You mean like using Android's SyncAdapter and setting inInexactRepeating()? Android has supported this basic type of background scheduling since the start of time. The main difference is that Android you can do more - which can be abused. And their solution for abuse is a battery monitor that allows you to see which app is using the most battery. In a way you can say Android is more superior/powerful or you can say that the iOS is more limiting and thus potentially more user friendly.
Unfortunately, I think many Android app developers either don't know or care about "API abuse". When my Android phone is sitting "idle" with the display off, adb logcat still shows tons of debug logging from apps doing more work than they should. I like the freedom that Android gives developers, but, as you suggest, I think iOS provides a better user experience.
I can think of many ways Google could fix some of this bad behavior by throttling apps running in the background.
Bad developers do have that power. But best practice is to use a SyncAdapter, which works very similarly.
Actually, one of the biggest savings comes from apps all syncing at about the same time... firing up the cell modem is expensive, cheaper to do a bunch of transfers at once than spread out over time.

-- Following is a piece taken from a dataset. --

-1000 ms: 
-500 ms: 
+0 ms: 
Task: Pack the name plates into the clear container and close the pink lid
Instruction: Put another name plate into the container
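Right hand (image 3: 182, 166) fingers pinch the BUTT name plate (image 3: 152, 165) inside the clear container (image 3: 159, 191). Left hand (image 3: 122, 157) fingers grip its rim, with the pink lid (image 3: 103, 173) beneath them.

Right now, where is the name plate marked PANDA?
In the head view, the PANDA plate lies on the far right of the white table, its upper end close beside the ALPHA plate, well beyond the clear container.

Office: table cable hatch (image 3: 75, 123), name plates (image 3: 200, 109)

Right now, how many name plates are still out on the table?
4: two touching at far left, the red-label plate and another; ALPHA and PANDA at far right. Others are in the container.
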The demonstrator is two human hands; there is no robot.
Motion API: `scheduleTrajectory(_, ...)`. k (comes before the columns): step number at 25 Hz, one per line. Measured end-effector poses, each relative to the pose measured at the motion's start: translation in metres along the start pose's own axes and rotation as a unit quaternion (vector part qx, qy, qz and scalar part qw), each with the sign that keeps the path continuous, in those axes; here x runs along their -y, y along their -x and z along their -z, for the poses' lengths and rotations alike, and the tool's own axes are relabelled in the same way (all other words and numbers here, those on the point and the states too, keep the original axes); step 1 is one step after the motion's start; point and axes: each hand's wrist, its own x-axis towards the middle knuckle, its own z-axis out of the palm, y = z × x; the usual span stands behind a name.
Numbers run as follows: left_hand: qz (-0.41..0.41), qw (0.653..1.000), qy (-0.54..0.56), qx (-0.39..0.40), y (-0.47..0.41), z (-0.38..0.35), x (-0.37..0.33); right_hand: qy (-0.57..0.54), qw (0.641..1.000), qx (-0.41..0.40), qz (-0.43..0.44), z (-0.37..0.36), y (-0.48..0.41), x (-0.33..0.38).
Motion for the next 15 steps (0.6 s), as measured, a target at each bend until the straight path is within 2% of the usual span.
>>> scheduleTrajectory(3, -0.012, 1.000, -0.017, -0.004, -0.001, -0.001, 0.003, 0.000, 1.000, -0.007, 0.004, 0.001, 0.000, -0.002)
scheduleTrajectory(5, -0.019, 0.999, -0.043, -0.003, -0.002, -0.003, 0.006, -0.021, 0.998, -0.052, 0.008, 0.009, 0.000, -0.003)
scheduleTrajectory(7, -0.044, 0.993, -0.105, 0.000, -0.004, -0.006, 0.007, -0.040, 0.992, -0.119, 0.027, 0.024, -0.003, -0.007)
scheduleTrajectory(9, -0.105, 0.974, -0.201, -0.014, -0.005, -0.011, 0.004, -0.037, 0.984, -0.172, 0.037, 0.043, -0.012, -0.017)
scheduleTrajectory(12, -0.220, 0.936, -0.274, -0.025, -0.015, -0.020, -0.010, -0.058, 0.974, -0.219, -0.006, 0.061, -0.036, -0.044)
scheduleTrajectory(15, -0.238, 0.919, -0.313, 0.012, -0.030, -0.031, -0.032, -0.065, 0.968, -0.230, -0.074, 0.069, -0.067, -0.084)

iOS will actually disable these features if the battery is getting low. It will also group them together so that the wireless chips are on as briefly as possible.

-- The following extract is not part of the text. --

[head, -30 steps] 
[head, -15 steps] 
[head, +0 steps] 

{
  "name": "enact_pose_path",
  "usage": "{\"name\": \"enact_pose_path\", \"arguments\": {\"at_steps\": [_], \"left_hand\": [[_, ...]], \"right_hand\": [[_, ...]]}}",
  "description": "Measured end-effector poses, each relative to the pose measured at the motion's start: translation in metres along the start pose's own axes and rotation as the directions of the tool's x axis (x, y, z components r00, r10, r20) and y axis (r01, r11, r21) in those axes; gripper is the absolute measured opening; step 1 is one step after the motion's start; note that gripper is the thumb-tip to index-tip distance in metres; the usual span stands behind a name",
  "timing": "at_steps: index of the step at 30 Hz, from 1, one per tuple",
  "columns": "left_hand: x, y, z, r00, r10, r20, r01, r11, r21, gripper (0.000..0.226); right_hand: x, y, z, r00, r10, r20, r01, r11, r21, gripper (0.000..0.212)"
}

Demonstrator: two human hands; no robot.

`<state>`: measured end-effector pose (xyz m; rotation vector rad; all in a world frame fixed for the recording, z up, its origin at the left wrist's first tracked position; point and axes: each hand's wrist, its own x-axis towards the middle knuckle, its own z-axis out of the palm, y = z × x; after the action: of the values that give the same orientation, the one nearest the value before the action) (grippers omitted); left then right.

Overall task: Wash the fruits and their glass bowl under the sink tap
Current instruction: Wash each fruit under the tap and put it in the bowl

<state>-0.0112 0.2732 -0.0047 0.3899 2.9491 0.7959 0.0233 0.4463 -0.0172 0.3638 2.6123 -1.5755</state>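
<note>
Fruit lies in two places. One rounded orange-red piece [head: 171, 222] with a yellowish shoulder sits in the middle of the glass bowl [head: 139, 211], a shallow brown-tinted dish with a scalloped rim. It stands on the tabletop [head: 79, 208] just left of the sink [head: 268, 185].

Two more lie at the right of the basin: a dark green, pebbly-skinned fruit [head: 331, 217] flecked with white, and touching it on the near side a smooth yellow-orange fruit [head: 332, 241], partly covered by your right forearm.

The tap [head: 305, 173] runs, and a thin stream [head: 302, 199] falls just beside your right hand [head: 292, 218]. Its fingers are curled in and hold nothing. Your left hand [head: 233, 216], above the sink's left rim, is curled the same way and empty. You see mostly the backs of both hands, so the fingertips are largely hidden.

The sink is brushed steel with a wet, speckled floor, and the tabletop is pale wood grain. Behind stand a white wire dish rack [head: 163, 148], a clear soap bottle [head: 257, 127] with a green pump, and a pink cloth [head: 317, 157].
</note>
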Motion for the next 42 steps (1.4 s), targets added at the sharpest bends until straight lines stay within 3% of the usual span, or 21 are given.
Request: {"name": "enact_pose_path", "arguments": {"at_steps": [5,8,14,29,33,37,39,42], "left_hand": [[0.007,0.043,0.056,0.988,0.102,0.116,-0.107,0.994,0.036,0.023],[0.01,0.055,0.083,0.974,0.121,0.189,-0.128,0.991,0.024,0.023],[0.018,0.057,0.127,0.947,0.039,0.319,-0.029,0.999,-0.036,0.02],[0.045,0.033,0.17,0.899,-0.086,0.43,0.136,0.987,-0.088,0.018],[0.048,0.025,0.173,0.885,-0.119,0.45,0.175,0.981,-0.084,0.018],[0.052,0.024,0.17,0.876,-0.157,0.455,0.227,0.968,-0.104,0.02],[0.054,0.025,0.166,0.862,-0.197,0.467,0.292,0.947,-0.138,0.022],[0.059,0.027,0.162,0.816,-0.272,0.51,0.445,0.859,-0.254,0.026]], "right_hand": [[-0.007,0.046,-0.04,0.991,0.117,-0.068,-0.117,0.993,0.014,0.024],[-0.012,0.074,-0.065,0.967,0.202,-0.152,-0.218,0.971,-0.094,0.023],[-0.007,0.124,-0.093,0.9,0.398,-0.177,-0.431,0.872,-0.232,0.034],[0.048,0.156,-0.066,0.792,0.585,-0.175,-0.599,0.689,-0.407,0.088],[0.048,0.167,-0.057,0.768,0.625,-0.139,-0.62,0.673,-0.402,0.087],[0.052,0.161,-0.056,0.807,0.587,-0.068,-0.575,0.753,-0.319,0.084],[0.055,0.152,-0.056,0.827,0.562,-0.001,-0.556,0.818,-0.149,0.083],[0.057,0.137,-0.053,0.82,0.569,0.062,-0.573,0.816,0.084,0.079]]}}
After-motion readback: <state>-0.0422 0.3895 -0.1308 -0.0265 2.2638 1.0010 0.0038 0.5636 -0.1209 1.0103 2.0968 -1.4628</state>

Great - another option. I prefer my phone deciding when to do this automatically (and maybe an option to disable it so I can run it into the ground if absolutely necessary).

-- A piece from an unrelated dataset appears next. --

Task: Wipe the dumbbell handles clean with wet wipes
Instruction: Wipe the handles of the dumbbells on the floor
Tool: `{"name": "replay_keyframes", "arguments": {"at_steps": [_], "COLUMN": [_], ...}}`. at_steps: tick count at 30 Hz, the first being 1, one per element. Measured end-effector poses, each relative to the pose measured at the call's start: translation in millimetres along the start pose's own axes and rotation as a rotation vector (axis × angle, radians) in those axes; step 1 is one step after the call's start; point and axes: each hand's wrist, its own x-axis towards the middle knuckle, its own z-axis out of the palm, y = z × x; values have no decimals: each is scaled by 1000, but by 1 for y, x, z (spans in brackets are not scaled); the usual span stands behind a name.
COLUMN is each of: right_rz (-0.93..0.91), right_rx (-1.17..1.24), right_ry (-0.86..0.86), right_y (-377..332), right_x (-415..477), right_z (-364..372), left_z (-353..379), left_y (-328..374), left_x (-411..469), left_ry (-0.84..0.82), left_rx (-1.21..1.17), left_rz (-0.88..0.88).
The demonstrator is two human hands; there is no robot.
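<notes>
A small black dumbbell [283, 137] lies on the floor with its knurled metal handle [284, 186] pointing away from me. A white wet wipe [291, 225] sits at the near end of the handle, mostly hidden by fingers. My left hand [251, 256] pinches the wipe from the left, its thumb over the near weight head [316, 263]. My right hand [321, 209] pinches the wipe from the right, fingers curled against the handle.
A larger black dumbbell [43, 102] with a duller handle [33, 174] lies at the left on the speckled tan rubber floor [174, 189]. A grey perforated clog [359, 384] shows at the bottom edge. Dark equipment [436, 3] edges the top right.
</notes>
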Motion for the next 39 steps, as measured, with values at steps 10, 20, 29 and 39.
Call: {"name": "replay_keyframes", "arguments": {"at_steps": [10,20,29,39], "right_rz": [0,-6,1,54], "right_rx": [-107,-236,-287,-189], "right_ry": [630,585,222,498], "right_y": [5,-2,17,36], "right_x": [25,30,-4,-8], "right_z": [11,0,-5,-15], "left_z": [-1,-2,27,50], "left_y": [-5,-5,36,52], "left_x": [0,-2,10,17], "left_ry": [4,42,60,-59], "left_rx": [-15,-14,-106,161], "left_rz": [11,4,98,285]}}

I prefer magic, too, if it works. I doubt it does in this case, though, and I get the impression Apple knows it hasn't nailed it yet, either. At least, elsewhere in this thread people note Apple's stuff can be overridden on a per-app basis.
I also get the impression that Apple's idea about the perfect balance between flexibility and "it just works" neighs more towards the latter than Google's ideas about it, as witnessed by some remarks that Google's Sync adapters that app developers _can_ use are exactly the same as Apple's solution that app developers _must_ use.
While I do agree that iOS isn't nearly as flexible as Android, let's just say that 90% of the time you might want to go with a Sync adapter versus rolling your own solution. Also, I believe that Apple has the best intentions at heart when it comes to implementing Background Fetching in it's current spec. I mean, lets face it, it's way better to have a mobile-optimized OS manage resources than for you to do so, don't you agree?
Feature X is neither the worst thing in the world it's ridiculous that Android did it! Nor is it an unallowed good, it's completely ridiculous that iOS didn't immediately o it! (as whatever the opposite of apple fanboys would have said; hateboys?)
Rather, it's a feature with some negative repurcussions as well as benefits, some possible tradeoffs.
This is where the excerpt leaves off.